Task to carry out: Your answer must restate the listing below word for word and contain no images.

Data provided:
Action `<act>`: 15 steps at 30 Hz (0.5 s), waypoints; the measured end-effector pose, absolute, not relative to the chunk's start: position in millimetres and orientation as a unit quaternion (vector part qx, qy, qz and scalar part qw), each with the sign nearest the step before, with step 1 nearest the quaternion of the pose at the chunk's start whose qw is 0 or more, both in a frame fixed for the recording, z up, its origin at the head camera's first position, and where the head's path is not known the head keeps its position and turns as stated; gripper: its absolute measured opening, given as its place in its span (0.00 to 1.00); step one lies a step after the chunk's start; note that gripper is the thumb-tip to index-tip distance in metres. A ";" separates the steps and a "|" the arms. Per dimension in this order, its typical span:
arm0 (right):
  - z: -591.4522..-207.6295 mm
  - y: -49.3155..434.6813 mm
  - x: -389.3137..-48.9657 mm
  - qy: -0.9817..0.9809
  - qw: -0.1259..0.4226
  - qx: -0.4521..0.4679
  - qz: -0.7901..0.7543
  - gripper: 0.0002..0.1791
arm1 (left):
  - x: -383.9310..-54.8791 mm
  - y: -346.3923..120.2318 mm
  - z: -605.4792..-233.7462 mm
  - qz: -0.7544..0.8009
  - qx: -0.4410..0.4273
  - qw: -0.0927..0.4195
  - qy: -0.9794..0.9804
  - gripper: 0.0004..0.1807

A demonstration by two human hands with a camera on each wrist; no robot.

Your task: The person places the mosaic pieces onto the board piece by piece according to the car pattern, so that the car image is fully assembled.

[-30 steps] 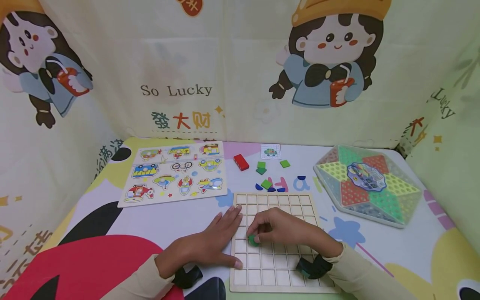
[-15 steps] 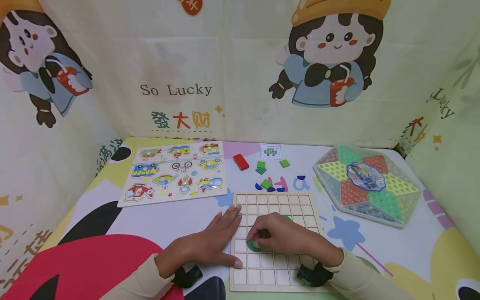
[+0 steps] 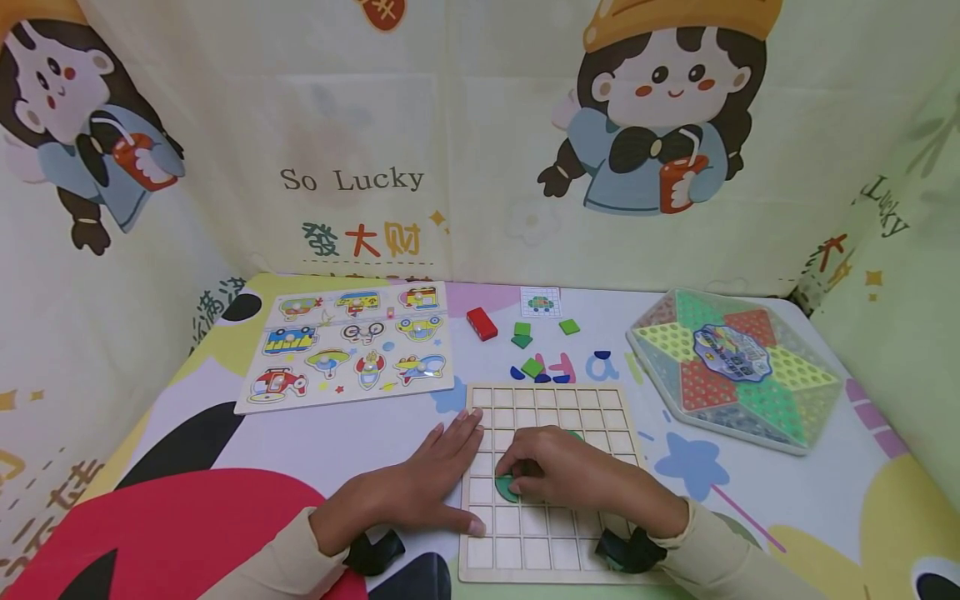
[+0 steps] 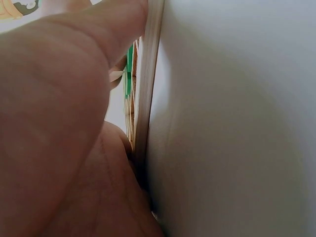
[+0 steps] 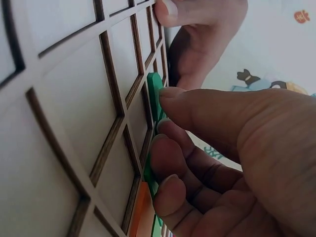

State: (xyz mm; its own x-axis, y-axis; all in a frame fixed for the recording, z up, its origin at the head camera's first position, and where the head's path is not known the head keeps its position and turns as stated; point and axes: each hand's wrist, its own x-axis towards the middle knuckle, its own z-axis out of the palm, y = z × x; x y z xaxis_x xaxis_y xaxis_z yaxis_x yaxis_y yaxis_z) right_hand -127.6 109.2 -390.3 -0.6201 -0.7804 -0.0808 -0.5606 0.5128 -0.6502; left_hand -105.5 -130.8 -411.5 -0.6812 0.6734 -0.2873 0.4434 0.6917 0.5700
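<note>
In the head view a wooden grid board (image 3: pixel 529 546) lies in front of me. My left hand (image 3: pixel 420 487) rests with straight fingers along its left edge, the thumb apart. With curled fingers my right hand (image 3: pixel 558 467) pinches a green piece with a rounded edge (image 3: pixel 506 489) at the left part of the grid. In the right wrist view the thumb is on this green piece (image 5: pixel 154 91), which touches the grid. An orange piece (image 5: pixel 142 212) shows below the fingers, and more green peeks out beside them. My right hand hides much of the board's middle in the head view.
Beyond the board lie several green pieces (image 3: pixel 569 327), dark blue pieces (image 3: pixel 562 379), a red block (image 3: pixel 482 324) and a small picture card (image 3: pixel 541 303). A vehicle puzzle board (image 3: pixel 352 346) is at the left. A hexagonal game box (image 3: pixel 735 367) stands at the right.
My right hand has lowered slightly toward me, and the green piece shows more under its fingertips. A bit of green has come into view behind the knuckles. My left hand stays put.
</note>
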 end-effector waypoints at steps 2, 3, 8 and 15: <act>-390.5 109.3 -127.7 0.851 0.186 -0.394 -0.295 0.08 | -105.4 -130.8 -411.2 0.233 0.316 0.244 0.887 0.62; -390.6 109.4 -127.7 0.851 0.186 -0.393 -0.295 0.08 | -105.5 -130.7 -411.1 0.233 0.317 0.243 0.887 0.62; -390.1 110.4 -129.3 0.852 0.191 -0.384 -0.299 0.08 | -105.7 -130.3 -410.0 0.234 0.317 0.242 0.887 0.61; -389.6 114.0 -135.8 0.848 0.172 -0.386 -0.320 0.08 | -105.3 -130.4 -410.0 0.235 0.316 0.244 0.886 0.61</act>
State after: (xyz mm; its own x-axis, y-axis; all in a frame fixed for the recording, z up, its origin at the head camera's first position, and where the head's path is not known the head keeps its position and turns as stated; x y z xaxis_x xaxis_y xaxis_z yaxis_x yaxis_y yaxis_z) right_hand -135.8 114.0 -389.6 -0.6430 -0.7646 -0.0450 -0.5436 0.4970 -0.6764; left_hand -105.3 -130.4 -410.0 -0.6811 0.6751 -0.2834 0.4460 0.6895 0.5706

Output:
Action `<act>`: 15 steps at 30 Hz (0.5 s), waypoints; the measured end-effector pose, absolute, not relative to the chunk's start: position in millimetres and orientation as a unit quaternion (vector part qx, qy, qz and scalar part qw), each with the sign nearest the step before, with step 1 nearest the quaternion of the pose at the chunk's start whose qw is 0 or more, both in a frame fixed for the recording, z up, its origin at the head camera's first position, and where the head's path is not known the head keeps its position and turns as stated; gripper: its absolute measured opening, given as its place in its span (0.00 to 1.00); step one lies a step after the chunk's start; note that gripper is the thumb-tip to index-tip distance in metres. A ";" separates the steps and a "|" the arms. Per dimension in this order, its typical span:
arm0 (right):
  - z: -591.4522..-207.6295 mm
  - y: -49.3155..434.6813 mm
  - x: -389.3137..-48.9657 mm
  - qy: -0.9817..0.9809
  - qw: -0.1259..0.4226
  - qx: -0.4521..0.4679
  - qz: -0.7901..0.7543
  - gripper: 0.0002..0.1791
arm1 (left):
  - x: -383.9310..-54.8791 mm
  - y: -346.3923..120.2318 mm
  - z: -605.4792..-233.7462 mm
  - qz: -0.7544..0.8009
  - qx: -0.4410..0.4273
  - qw: -0.0927..0.4195
  - qy: -0.9794..0.9804
  - gripper: 0.0004..0.1807

A demonstration by two human hands with a camera on each wrist; no robot.

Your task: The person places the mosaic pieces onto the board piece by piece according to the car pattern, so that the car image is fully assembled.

[-30 steps] 
[-15 steps] 
[+0 steps] 
[+0 steps] 
[+0 steps] 

State: (xyz mm; its own x-axis, y-axis; all in a frame fixed for the recording, z up, its origin at the head camera's first position, and where the head's path is not known the head keeps its position and turns as stated; point and axes: each hand's wrist, its own x-axis towards the middle knuckle, its own z-axis out of the palm, y = z × x; x y z xaxis_x xaxis_y xaxis_z yaxis_x yaxis_y yaxis_z) right_hand -127.6 109.2 -390.3 -0.6201 -0.7804 -0.0808 -0.5606 0.5128 -0.6502; left_hand -105.5 -130.8 -411.5 -0.6812 0.6734 -0.2873 0.4434 0.6917 0.5700
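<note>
In the head view a wooden grid board (image 3: pixel 529 546) lies in front of me. My left hand (image 3: pixel 420 487) rests with straight fingers along its left edge, the thumb apart. With curled fingers my right hand (image 3: pixel 558 467) pinches a green piece with a rounded edge (image 3: pixel 506 489) at the left part of the grid. In the right wrist view the thumb is on this green piece (image 5: pixel 154 91), which touches the grid. An orange piece (image 5: pixel 142 212) shows below the fingers, and more green peeks out beside them. My right hand hides much of the board's middle in the head view.
Beyond the board lie several green pieces (image 3: pixel 569 327), dark blue pieces (image 3: pixel 562 379), a red block (image 3: pixel 482 324) and a small picture card (image 3: pixel 541 303). A vehicle puzzle board (image 3: pixel 352 346) is at the left. A hexagonal game box (image 3: pixel 735 367) stands at the right.
My right hand has lowered slightly toward me, and the green piece shows more under its fingertips. A bit of green has come into view behind the knuckles. My left hand stays put.
</note>
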 end-effector waypoints at steps 2, 3, 8 and 15: <act>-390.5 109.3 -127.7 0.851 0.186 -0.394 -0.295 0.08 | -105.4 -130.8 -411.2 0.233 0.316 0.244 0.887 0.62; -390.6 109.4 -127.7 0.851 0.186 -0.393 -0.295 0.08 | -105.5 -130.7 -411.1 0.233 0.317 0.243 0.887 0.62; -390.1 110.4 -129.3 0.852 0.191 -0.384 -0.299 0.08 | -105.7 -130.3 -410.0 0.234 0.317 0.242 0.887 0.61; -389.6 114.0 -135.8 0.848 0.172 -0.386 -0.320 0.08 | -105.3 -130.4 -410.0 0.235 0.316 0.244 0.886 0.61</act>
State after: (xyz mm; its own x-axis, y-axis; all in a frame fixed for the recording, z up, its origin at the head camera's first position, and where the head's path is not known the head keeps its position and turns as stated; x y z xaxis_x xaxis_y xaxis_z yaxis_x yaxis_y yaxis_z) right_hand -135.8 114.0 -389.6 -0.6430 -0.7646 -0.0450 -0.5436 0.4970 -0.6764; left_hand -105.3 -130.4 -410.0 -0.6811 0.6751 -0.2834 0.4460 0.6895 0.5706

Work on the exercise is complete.